_ACTIVITY_
Your answer should be only the lines below from the one with "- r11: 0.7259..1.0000" to the one with "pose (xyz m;", repeated exactly, ends included.

_Records from a data collection_
----

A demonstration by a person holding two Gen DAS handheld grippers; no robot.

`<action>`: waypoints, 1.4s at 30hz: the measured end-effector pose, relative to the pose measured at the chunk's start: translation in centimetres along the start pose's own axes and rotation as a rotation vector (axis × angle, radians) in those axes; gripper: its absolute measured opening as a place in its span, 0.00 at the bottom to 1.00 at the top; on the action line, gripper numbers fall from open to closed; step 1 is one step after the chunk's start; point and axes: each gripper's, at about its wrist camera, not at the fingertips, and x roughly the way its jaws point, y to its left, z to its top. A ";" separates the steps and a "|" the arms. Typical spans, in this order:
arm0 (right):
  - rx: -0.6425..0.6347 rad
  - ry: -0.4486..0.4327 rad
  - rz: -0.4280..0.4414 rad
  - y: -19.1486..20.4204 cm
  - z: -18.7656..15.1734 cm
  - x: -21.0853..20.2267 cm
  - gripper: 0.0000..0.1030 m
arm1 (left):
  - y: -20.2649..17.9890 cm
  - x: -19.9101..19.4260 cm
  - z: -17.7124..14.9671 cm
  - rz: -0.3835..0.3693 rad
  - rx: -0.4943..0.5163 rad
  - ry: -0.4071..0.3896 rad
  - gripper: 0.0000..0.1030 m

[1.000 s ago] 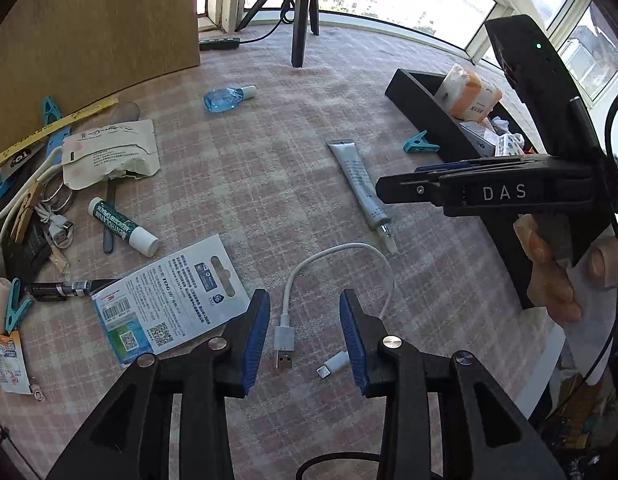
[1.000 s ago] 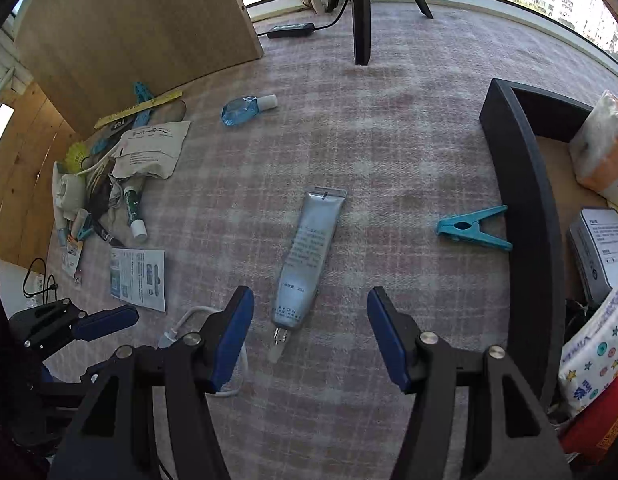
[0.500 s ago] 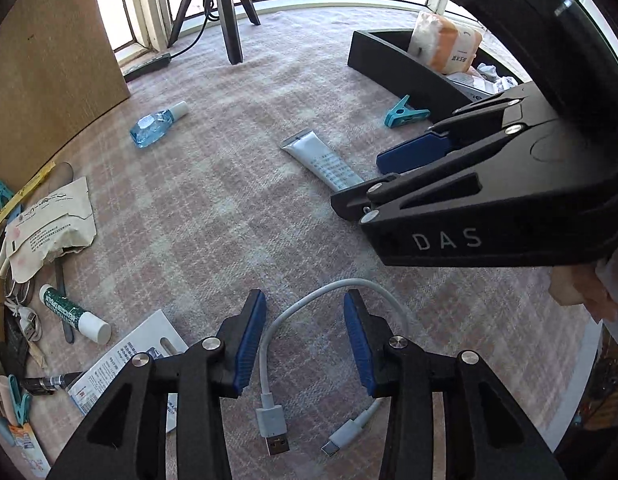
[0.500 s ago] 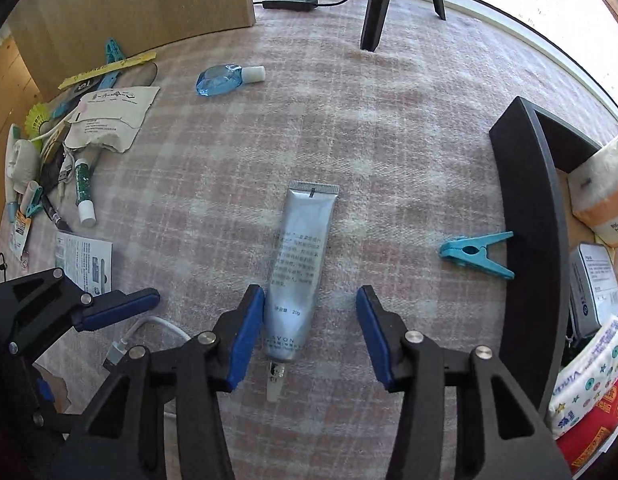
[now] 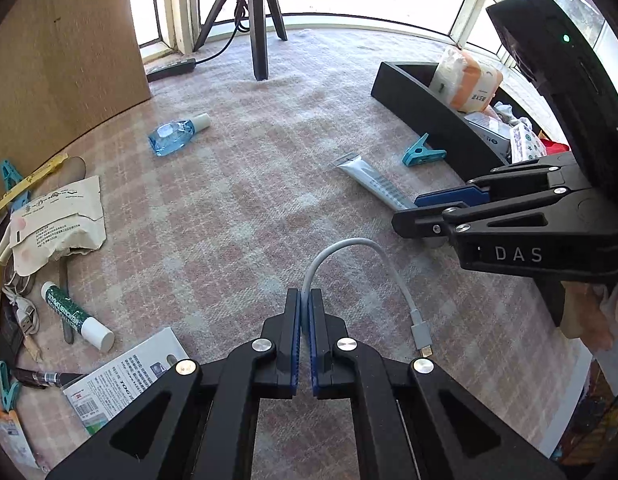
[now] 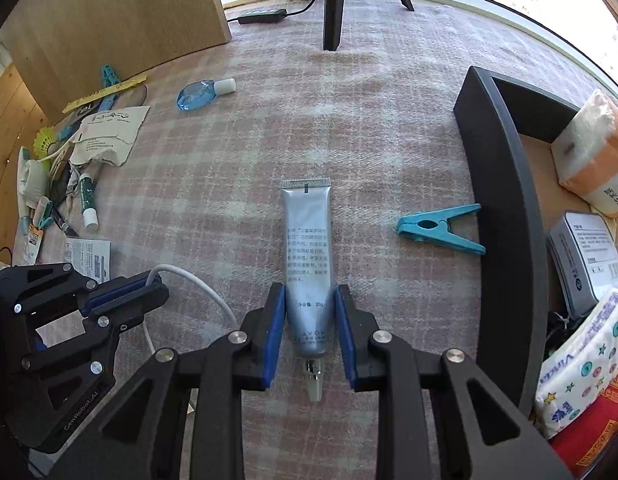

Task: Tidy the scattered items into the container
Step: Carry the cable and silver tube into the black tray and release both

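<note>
Left wrist view takes in the pink checked cloth that covers the whole work surface, with the black container at its far right edge, already holding tissue packs and small boxes. Scattered items lie well apart from it: a torn paper packet, a printed card, a blue bottle and a glue stick among the clutter on the left. Nearer the container, a teal clothes peg rests just beside its wall.

Two pickups are in hand at once. The right gripper straddles the silver tube near its nozzle end; the blue pads press against both sides, so it looks pinched, though the tube lies flat on the cloth. The left gripper has its pads pressed together on one leg of the white USB cable, whose loop arches ahead and whose other plug rests on the cloth to the right.

By my judgement the grasp step is just complete. Next comes a lift of both, then a carry rightward over the container wall, keeping the cable's loose end from snagging the right tool.
</note>
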 end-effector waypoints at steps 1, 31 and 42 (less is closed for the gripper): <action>0.010 -0.006 0.009 -0.2 0.0 -0.3 0.24 | -0.3 -0.4 0.1 -0.002 0.002 -0.009 0.03; 0.367 -0.309 -0.147 -18.5 -3.8 -17.7 0.24 | -14.2 -6.1 13.1 -0.197 0.193 -0.186 0.03; 0.488 -0.320 -0.211 -24.0 -7.0 -19.7 0.49 | -21.0 -5.8 17.1 -0.222 0.244 -0.184 0.36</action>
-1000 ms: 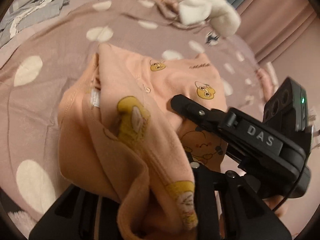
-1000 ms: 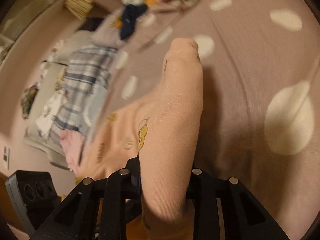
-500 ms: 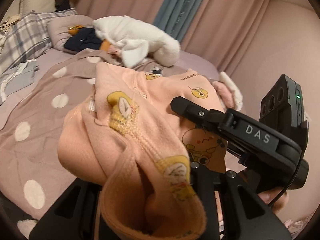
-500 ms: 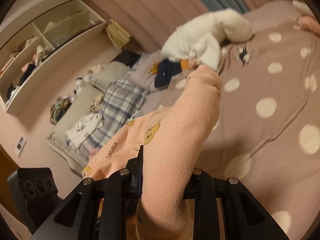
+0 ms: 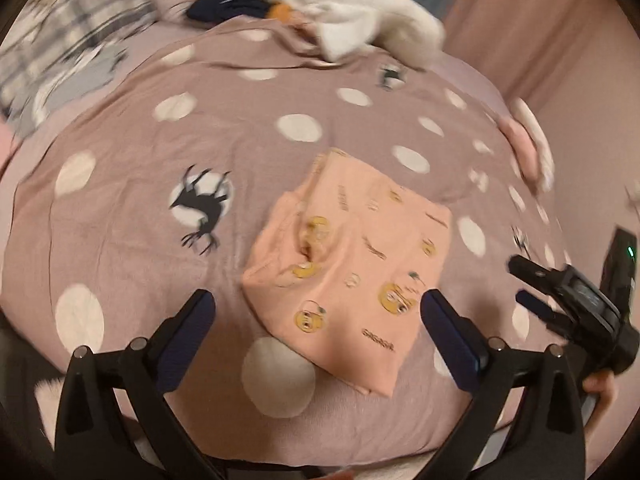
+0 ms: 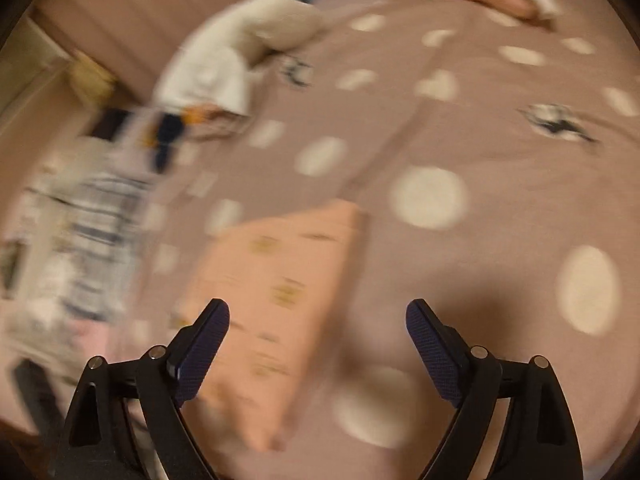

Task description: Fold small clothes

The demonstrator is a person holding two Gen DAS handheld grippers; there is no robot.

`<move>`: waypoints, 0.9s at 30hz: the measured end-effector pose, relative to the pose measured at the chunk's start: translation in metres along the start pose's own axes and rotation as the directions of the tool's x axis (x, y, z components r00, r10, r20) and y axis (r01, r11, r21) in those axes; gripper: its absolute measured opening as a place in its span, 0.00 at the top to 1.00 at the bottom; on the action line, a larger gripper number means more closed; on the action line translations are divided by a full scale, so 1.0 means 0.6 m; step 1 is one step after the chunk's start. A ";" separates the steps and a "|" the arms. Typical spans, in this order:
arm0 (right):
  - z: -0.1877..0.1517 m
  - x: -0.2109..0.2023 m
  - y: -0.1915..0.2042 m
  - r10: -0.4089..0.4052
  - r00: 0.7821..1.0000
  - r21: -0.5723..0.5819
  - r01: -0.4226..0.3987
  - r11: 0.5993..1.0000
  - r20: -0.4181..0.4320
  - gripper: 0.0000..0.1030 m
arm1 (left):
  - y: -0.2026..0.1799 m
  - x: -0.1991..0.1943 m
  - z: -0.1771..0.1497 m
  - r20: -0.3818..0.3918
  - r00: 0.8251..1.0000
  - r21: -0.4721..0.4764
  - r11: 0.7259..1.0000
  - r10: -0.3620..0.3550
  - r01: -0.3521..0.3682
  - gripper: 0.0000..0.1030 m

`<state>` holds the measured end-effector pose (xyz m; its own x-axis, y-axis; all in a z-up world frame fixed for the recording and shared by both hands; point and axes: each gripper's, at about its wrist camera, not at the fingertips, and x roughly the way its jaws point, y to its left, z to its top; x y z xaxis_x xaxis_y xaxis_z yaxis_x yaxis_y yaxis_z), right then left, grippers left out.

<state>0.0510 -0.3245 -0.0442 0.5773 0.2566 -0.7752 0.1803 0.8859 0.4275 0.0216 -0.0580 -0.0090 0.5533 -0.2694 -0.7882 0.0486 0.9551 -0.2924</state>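
Observation:
A small peach garment with yellow cartoon prints (image 5: 352,268) lies folded into a rough rectangle on the mauve polka-dot bedspread (image 5: 240,128). My left gripper (image 5: 316,316) is open and empty, held just above the garment's near edge. My right gripper (image 6: 318,324) is open and empty too; the blurred right wrist view shows the folded garment (image 6: 272,300) below and left of it. The right gripper also shows at the right edge of the left wrist view (image 5: 568,292), beside the garment and apart from it.
A white fluffy garment (image 5: 360,12) and dark clothes (image 5: 228,4) lie at the far side of the bed. Plaid bedding (image 5: 60,36) is at the far left. A pink-and-white item (image 5: 528,144) lies at the right edge. Pink curtains (image 5: 520,20) hang behind.
Both grippers held the peach garment lifted off the bed; now it lies folded on the bedspread, both grippers have opened and let go, and they have drawn back above it.

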 end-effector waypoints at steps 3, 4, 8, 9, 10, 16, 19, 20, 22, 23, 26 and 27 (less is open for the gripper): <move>-0.015 0.001 0.009 0.005 1.000 -0.027 -0.005 1.000 -0.011 0.13 | -0.022 -0.010 -0.010 0.047 0.999 0.100 0.995 0.012 -0.016 0.01; -0.017 0.004 0.013 0.015 1.000 -0.029 -0.016 0.999 -0.019 0.13 | -0.030 -0.014 -0.015 0.068 0.997 0.137 0.990 0.023 -0.032 0.00; -0.023 -0.001 0.027 0.032 0.999 -0.052 -0.033 0.998 -0.018 0.13 | -0.051 -0.016 -0.019 0.129 0.990 0.275 0.957 0.057 -0.091 0.00; -0.027 -0.006 0.030 0.035 0.999 -0.059 -0.036 0.998 -0.015 0.13 | -0.057 -0.021 -0.023 0.154 0.986 0.304 0.946 0.068 -0.112 0.00; -0.032 -0.015 0.029 0.041 0.999 -0.066 -0.041 0.997 -0.009 0.13 | -0.060 -0.026 -0.026 0.181 0.980 0.319 0.938 0.078 -0.133 0.00; -0.056 -0.032 0.055 0.061 0.998 -0.129 -0.057 0.990 0.026 0.11 | -0.064 -0.037 -0.029 0.193 0.979 0.318 0.940 0.059 -0.119 0.00; -0.066 -0.025 0.060 0.057 0.998 -0.138 -0.054 0.989 0.020 0.11 | -0.060 -0.041 -0.028 0.200 0.978 0.306 0.944 0.060 -0.121 0.00; -0.070 -0.021 0.061 0.056 0.998 -0.134 -0.053 0.990 0.014 0.11 | -0.058 -0.043 -0.027 0.205 0.976 0.299 0.945 0.069 -0.129 0.00; -0.079 -0.019 0.063 0.051 0.999 -0.121 -0.050 0.991 0.005 0.11 | -0.058 -0.048 -0.027 0.213 0.974 0.289 0.948 0.073 -0.135 0.00; -0.086 -0.018 0.064 0.041 0.999 -0.115 -0.040 0.993 0.003 0.11 | -0.057 -0.051 -0.027 0.215 0.974 0.285 0.949 0.070 -0.131 0.00; -0.121 -0.025 0.070 -0.029 0.999 -0.091 0.032 0.995 0.036 0.11 | -0.052 -0.062 -0.032 0.227 0.972 0.279 0.951 0.067 -0.131 0.00; -0.131 -0.028 0.071 -0.032 0.998 -0.088 0.036 0.995 0.046 0.11 | -0.049 -0.066 -0.036 0.230 0.970 0.276 0.951 0.071 -0.136 0.00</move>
<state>-0.0137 -0.2608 -0.0498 0.6071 0.2097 -0.7664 0.1305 0.9251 0.3565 -0.0197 -0.0779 0.0189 0.7321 -0.1648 -0.6610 0.2010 0.9793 -0.0215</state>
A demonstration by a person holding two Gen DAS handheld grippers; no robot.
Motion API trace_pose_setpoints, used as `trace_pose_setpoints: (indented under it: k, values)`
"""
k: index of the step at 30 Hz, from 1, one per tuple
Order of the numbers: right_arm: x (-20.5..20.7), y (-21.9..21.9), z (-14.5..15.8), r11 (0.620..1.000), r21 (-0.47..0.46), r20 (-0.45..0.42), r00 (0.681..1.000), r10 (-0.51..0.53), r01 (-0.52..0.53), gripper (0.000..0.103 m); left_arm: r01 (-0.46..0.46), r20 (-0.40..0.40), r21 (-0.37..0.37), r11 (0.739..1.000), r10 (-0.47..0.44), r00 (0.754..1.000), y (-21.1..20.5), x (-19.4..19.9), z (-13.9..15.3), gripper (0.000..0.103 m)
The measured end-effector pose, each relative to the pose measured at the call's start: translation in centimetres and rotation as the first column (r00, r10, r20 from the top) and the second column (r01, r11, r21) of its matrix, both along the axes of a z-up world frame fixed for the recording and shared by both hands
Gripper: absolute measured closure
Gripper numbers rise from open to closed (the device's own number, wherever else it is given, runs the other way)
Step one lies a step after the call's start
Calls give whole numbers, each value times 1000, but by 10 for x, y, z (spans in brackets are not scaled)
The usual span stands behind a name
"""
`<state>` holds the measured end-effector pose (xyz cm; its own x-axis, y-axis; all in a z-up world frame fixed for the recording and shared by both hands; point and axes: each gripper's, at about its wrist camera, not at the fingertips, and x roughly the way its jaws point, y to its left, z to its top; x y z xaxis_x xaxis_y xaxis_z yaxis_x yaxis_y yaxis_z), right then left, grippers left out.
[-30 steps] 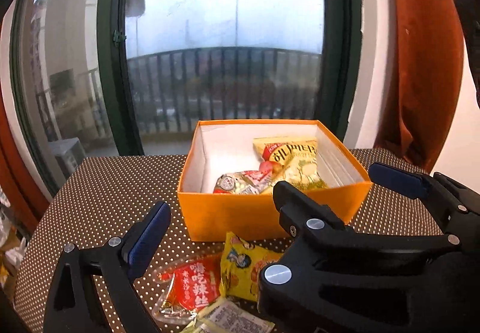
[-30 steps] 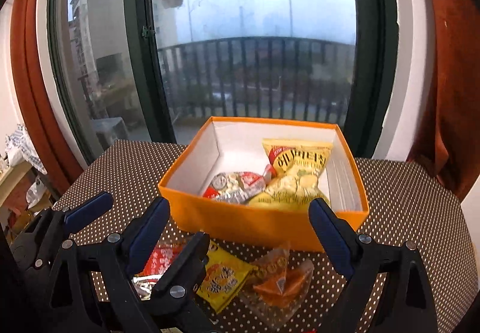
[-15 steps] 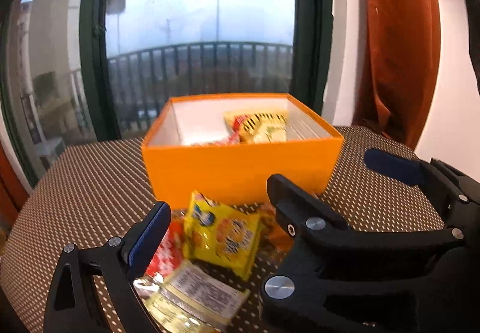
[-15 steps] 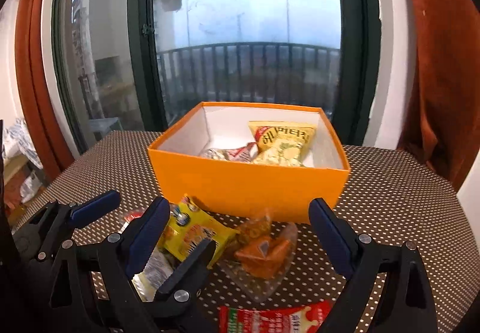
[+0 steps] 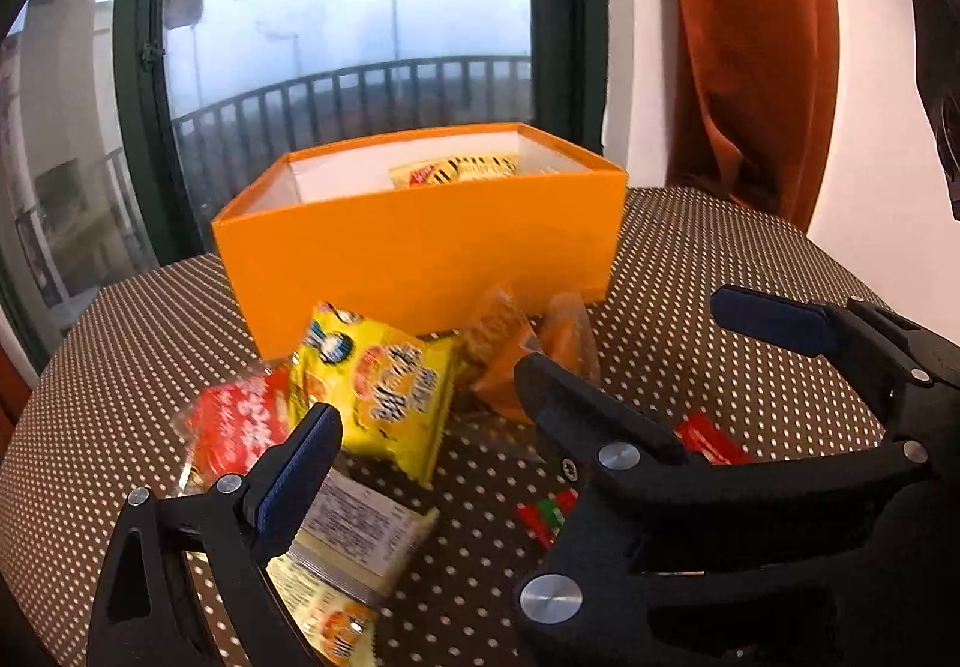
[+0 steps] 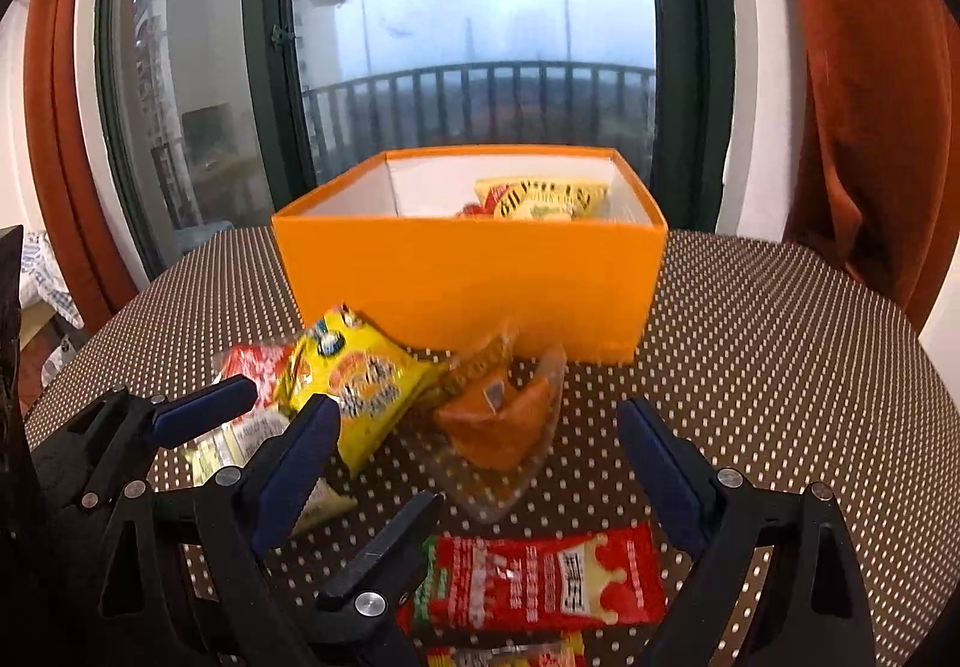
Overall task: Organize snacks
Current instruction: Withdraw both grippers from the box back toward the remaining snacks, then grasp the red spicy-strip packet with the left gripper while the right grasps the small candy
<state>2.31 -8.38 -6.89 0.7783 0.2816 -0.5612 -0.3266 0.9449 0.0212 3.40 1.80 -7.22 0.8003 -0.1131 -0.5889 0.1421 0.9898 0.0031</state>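
R gripper (image 6: pixel 480 463) wide open, empty | L gripper (image 5: pixel 426 415) open, empty | orange snack bag (image 6: pixel 501 427) betw R fingers, untouched | orange box (image 6: pixel 474 283) ahead on counter (image 6: pixel 780 367)

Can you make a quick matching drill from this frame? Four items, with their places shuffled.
Items:
1. striped yellow bag
2. yellow pack
3. clear pouch
4. red sachet

Places:
A. on the table in front of the orange box, right of the yellow pack
B. nearest the camera, low between the right gripper fingers
C. inside the orange box
D. on the table near the box's front left corner, partly over a red packet

Pairs: 1-C, 2-D, 3-A, 4-B
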Motion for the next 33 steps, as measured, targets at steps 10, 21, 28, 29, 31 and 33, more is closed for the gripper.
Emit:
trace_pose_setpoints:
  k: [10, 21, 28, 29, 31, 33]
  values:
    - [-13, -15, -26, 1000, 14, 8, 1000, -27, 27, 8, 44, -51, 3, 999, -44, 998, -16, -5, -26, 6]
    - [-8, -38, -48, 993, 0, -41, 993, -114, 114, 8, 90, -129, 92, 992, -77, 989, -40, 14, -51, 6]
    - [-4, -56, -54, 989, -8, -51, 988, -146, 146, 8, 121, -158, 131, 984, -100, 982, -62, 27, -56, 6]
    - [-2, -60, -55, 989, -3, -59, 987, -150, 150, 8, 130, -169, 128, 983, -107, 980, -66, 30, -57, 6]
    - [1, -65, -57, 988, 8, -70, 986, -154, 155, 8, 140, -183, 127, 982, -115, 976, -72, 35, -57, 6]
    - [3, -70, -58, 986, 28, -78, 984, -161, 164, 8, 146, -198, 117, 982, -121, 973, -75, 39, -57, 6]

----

_TASK SOLUTION_
  - r11: 0.7259..1.0000
  - r10: -0.3620..0.3550
  - r01: -0.3521..0.3682
  - gripper: 0.0000..0.1030 m

`<state>` holds the measured end-effector pose (xyz m; its own x-axis, y-axis; all in a z-up world frame fixed for the recording and shared by both hands; point and axes: each gripper's, at about its wrist camera, not at the fingertips, and x roughly the way its jaws point, y to its left, z to its top; x y z xaxis_x xaxis_y xaxis_z yaxis_x yaxis_y yaxis_z), right then left, grippers left out.

The output has nothing more to it.